EXERCISE DETAILS: Take the listing below and print exactly the lines starting at the line containing "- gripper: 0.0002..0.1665" and ending at the line containing "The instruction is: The", both ends included, and no others.

======== SUPPLIED MATERIAL ========

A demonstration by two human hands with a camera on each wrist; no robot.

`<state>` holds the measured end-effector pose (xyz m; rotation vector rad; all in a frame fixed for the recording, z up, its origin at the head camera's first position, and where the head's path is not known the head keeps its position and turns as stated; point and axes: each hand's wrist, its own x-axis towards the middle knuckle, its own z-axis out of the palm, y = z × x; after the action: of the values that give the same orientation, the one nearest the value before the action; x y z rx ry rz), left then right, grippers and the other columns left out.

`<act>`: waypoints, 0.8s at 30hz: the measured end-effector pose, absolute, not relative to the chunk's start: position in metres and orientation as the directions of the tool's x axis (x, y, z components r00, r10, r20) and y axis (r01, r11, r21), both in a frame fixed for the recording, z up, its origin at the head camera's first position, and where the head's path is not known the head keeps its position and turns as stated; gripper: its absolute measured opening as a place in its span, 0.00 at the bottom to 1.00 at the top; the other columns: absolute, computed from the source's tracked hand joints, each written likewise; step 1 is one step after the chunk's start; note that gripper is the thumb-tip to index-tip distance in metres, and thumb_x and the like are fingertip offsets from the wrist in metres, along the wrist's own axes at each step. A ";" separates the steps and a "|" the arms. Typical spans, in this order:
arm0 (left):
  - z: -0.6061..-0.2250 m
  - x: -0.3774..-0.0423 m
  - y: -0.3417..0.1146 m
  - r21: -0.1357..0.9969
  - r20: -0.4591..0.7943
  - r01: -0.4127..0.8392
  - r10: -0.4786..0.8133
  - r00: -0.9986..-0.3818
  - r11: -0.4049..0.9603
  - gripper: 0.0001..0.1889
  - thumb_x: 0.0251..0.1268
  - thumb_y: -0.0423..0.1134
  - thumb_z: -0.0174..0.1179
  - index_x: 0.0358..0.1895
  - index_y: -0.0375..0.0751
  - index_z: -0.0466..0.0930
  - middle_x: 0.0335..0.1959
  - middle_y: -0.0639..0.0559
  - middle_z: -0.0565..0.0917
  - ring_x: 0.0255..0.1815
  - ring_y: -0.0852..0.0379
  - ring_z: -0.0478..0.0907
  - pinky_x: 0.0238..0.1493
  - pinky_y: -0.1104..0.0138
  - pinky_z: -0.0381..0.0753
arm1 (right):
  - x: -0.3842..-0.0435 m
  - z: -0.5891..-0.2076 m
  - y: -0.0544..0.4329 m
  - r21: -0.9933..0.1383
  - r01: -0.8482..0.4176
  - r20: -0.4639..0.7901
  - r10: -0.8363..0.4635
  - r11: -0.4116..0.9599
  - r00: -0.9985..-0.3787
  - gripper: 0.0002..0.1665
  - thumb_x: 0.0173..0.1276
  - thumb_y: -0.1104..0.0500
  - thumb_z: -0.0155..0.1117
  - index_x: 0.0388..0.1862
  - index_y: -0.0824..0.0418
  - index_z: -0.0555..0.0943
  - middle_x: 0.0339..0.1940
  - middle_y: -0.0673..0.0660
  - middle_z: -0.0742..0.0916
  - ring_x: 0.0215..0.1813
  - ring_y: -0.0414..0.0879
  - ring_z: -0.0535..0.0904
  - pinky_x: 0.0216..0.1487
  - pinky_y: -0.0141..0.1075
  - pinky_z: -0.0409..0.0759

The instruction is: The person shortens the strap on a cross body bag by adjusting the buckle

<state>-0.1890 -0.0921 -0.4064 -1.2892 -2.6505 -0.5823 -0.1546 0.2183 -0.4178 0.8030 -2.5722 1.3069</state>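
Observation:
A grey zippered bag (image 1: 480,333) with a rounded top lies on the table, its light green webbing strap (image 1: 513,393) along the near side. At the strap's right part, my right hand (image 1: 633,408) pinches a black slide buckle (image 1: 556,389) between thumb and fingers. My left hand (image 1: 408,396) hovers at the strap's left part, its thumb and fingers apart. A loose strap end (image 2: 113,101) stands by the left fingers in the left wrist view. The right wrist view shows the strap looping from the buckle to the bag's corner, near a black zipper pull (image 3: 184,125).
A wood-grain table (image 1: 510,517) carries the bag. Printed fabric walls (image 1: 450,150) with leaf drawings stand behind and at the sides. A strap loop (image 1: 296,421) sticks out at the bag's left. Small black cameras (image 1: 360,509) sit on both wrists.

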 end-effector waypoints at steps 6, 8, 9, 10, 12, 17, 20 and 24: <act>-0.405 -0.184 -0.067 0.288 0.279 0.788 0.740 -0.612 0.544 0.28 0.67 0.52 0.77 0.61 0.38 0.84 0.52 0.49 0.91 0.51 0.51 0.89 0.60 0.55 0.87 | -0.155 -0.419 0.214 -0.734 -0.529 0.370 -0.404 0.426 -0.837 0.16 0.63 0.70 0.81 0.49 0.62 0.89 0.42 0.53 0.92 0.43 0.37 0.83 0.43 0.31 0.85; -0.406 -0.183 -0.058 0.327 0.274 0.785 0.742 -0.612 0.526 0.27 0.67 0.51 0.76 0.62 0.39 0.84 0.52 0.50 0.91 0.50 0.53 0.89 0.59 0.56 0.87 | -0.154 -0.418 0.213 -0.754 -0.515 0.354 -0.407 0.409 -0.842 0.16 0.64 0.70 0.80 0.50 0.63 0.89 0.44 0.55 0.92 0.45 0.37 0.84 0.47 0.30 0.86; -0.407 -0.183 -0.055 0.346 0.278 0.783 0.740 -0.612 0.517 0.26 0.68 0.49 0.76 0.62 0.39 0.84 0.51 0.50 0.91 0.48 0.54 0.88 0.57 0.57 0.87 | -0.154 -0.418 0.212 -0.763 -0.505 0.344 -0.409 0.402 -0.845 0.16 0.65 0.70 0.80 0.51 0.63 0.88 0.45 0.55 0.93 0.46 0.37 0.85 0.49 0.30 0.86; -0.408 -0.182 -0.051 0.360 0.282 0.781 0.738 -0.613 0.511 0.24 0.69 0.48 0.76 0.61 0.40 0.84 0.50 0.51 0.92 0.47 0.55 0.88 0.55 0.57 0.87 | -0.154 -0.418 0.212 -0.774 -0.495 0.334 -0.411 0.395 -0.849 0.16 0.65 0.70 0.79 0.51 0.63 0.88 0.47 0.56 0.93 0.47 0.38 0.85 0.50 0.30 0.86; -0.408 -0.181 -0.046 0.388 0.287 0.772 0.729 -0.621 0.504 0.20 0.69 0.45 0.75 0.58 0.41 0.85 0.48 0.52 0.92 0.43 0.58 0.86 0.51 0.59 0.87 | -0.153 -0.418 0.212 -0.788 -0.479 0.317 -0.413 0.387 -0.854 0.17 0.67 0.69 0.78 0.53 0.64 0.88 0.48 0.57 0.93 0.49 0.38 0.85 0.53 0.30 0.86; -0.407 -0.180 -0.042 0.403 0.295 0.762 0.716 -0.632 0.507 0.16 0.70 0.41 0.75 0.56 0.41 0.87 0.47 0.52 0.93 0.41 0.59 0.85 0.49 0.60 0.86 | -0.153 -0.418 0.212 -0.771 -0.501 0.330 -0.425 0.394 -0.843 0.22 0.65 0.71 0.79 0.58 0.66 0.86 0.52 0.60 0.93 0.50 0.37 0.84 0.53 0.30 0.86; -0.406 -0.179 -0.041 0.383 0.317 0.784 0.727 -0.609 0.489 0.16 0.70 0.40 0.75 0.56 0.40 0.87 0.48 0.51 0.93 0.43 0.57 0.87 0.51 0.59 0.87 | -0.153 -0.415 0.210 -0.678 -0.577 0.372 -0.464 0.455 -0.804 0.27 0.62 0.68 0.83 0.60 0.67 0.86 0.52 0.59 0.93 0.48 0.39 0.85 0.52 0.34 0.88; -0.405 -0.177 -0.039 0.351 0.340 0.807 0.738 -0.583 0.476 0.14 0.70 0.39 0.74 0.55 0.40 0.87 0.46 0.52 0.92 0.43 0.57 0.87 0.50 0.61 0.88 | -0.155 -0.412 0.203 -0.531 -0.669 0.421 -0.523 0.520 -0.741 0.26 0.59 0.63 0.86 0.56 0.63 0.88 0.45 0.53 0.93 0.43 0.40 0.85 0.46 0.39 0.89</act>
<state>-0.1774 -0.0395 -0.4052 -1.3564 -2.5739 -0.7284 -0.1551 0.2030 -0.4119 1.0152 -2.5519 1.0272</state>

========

RESPONSE BOX:
  - gripper: 0.0002..0.1665
  - thumb_x: 0.0173..0.1276
  - thumb_y: -0.1104..0.0500
  - thumb_z: -0.0155..0.1117
  - index_x: 0.0388..0.1862
  - index_y: -0.0824..0.0418
  - index_z: -0.0555..0.0943
  - middle_x: 0.0339..0.1940
  - middle_y: -0.0673..0.0660
  - middle_z: -0.0742..0.0916
  - ring_x: 0.0215..0.1813
  - ring_y: -0.0414..0.0879
  - ring_z: -0.0535..0.0904
  - pinky_x: 0.0216..0.1487
  - pinky_y: -0.0141..0.1075
  - pinky_z: -0.0409..0.0759

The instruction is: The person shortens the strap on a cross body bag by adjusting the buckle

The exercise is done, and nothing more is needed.